Манефа | страница 80




- Помидоры, кому помидоры? — Своего огорода у Лизаветы не было, пять лет, как дачу продали, на похороны мужа ушла, и она просто-напросто закупала с вечера, когда цены падали, кое-что на базаре, дома мыла, раскладывала по пакетам, а с утречка вот так и “бизнесменила”. Ничего, бывало, что по сотни три зарабатывала. Редко, правда — это на сезон, на вишне и черешне.


- Граждане, берите помидорки! Смотрите, как хороши. Всего за двадцать пять, это же дешевле не бывает. Вон, за вокзалом на рынке такие тридцать! Сходите, посмотрите! — Уловка простая, кто ж куда от своего вагона пойдёт, а действовало безотказно. Услыхав про дешёвость, народ вздрагивал, как бы просыпаясь, и далее всё больше зависело от того, были ли помидоры уже куплены на какой-нибудь ранешней станции. Если поезд с юга или запада, то в ответ язвили, что, мол, “в Волгодонске такие пятнашка, а в Ростове и вовсе десятка”, но которые ехали от востока, те брали с верой в экономию.


- Берите, они крепкие, мясные — вам одно удовольствие будет. Счастливого пути! — Сунув деньги в нутряной карман, Лизавета засеменила в конец состава. — Граждане, берите помидорки! Смотрите, как хороши.

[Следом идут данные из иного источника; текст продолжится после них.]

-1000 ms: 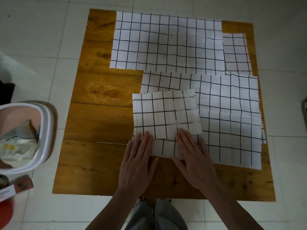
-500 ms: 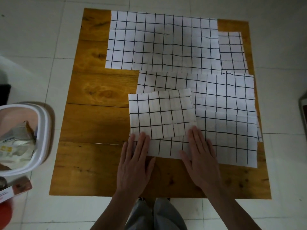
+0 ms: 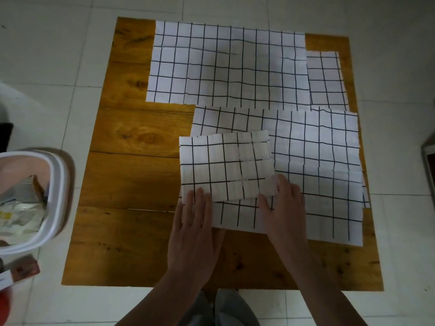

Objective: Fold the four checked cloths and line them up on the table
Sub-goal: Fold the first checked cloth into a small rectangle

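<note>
Wooden bench (image 3: 131,175) carries four checked cloths. A folded cloth (image 3: 223,165) lies at centre frame, overlapping the left part of a larger spread cloth (image 3: 329,175). A wide spread cloth (image 3: 226,67) covers the upper centre; a small cloth (image 3: 326,78) lies at upper right, touching it. Left hand (image 3: 195,234) rests flat, fingers extended, on the folded cloth's lower left corner. Right hand (image 3: 284,208) pinches its lower right corner. White bin (image 3: 57,196) stands at left on the floor.
</note>
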The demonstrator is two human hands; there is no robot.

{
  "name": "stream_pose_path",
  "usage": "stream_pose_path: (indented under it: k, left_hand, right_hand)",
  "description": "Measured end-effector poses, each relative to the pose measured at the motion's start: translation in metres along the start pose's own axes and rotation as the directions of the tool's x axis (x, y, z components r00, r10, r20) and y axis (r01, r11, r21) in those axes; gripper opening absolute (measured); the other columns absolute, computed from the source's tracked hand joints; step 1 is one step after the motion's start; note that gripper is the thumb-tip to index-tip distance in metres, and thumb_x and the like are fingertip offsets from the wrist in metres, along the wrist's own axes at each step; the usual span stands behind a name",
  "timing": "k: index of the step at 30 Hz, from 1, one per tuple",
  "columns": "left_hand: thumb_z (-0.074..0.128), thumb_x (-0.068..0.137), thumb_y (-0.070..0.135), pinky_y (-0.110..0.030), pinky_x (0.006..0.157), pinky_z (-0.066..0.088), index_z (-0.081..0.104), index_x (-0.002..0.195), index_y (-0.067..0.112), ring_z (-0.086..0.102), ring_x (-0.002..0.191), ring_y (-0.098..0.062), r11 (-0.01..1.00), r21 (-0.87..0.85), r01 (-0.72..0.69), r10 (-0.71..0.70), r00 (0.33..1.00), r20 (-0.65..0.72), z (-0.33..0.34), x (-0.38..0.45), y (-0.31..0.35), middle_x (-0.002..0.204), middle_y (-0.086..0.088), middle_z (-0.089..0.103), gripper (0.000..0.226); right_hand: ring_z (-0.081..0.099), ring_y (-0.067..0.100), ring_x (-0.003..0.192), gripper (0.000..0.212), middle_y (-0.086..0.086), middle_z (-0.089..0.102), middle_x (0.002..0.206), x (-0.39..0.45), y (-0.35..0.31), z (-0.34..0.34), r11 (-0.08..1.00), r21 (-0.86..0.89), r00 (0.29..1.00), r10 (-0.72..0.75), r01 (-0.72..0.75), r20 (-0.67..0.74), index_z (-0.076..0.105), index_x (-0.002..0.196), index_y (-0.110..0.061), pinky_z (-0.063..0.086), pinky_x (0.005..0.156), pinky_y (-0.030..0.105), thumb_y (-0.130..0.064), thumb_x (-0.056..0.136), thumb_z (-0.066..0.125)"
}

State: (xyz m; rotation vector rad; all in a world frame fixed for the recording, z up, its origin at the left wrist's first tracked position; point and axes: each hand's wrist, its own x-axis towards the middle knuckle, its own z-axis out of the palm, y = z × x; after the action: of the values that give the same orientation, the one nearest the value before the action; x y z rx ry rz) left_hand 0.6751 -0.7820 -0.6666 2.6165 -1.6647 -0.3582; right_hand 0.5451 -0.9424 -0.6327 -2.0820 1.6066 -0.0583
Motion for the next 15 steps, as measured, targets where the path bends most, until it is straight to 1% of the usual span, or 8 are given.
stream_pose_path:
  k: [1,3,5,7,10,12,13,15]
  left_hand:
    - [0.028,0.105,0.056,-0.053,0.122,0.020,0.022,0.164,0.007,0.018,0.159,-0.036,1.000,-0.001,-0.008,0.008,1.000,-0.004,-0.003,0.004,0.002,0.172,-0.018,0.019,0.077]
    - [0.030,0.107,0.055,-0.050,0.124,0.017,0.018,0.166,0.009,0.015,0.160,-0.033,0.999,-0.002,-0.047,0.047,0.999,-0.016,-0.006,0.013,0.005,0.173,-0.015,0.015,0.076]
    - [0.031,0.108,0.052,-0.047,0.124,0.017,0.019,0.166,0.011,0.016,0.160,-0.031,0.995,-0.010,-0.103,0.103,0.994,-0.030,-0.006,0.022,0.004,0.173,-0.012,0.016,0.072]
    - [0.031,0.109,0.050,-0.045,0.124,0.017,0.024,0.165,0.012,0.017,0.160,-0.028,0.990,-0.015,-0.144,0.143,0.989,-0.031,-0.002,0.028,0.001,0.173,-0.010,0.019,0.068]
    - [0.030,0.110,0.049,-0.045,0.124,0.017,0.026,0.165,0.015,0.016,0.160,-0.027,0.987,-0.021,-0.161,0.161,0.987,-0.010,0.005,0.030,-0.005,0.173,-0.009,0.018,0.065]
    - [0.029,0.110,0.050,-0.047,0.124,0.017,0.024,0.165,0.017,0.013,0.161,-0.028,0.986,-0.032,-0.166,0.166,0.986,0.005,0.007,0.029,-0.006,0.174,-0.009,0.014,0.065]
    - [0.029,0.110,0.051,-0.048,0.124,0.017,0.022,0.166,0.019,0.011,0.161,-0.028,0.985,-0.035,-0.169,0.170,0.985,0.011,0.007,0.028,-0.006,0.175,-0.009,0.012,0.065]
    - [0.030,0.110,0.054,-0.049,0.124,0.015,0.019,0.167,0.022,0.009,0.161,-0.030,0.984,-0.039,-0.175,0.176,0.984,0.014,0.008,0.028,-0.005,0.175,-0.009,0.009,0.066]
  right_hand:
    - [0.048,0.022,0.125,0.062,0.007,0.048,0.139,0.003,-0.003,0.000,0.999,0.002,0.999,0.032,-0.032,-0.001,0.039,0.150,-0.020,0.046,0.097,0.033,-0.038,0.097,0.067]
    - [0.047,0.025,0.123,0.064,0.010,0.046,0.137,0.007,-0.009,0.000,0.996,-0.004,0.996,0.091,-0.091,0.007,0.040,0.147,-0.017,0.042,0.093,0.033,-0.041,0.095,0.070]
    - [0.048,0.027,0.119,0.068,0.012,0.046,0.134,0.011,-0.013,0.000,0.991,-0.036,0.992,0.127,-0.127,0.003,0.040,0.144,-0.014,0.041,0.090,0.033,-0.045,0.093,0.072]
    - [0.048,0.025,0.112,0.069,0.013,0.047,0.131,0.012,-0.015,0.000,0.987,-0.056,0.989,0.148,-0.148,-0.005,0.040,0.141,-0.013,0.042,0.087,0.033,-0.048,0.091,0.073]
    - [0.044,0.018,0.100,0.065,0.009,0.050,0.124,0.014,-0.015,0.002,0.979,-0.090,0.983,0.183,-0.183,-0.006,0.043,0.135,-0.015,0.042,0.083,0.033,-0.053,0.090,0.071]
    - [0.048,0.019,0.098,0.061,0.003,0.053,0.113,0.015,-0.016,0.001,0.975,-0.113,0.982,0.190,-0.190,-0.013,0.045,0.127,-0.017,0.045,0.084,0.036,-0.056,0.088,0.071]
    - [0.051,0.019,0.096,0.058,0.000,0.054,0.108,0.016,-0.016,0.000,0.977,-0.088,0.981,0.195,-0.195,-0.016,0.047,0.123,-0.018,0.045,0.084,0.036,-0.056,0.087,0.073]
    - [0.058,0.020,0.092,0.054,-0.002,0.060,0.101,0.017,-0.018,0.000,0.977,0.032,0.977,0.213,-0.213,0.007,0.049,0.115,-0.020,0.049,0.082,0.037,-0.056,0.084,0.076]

Оставался один, последний пакет, но перед ней успели пройтись Любка-буза и Кондратиха. “Конкурентки” прочесали платформу до конца, распихав те же базарные яблоки и помидоры, и уже возвращались через бесполезную теперь толкучку. Однако, встречно обменявшись косыми взглядами, все трое разом начали кричать громче, назло друг дружке:


- Граждане, берите помидорки!


Конечно, дело дохлое, но и оставаться с последним пакетом Лизавете не хотелось. Да ещё бы и Любку с Кондратихой взять, да и позлить — вот, вы наперёд прошустрили, а я и после вас продала! За фирменными синими вагонами стояла пара прицепных, зелёных. Около них докуривали десятка два-три крепких, коротко стриженых парней и мужиков, кто в полувоенной форме, а кто в спортивном и тапочках. Судя по кислым лицам возвращающихся с пивом и сосисками, здесь вообще ничего не продавалось.

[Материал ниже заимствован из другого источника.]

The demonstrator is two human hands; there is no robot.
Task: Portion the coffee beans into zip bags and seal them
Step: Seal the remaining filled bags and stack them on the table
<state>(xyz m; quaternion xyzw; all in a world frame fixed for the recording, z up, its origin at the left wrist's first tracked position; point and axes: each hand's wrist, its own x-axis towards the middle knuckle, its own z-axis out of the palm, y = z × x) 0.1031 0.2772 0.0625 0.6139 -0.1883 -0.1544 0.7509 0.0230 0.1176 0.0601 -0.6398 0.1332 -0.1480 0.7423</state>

- Помидоры! Берите, я уступлю. Все за двадцатку отдам. Последние, за двадцатку. — Получалось почти без навару, рубля четыре с полтиной, если мешочек вычесть, но дело-то принципа.


- Покажите, бабушка.


- Последние. Берите, вам уступлю! — Она метнулась на вопрос, приподняв пакетик повыше. — Что ж мне с ними делать, коли остались? Не домой же….


Две молодых девчонки, одна беленькая, другая чёрненькая, уже прижимали у груди что-то съестное.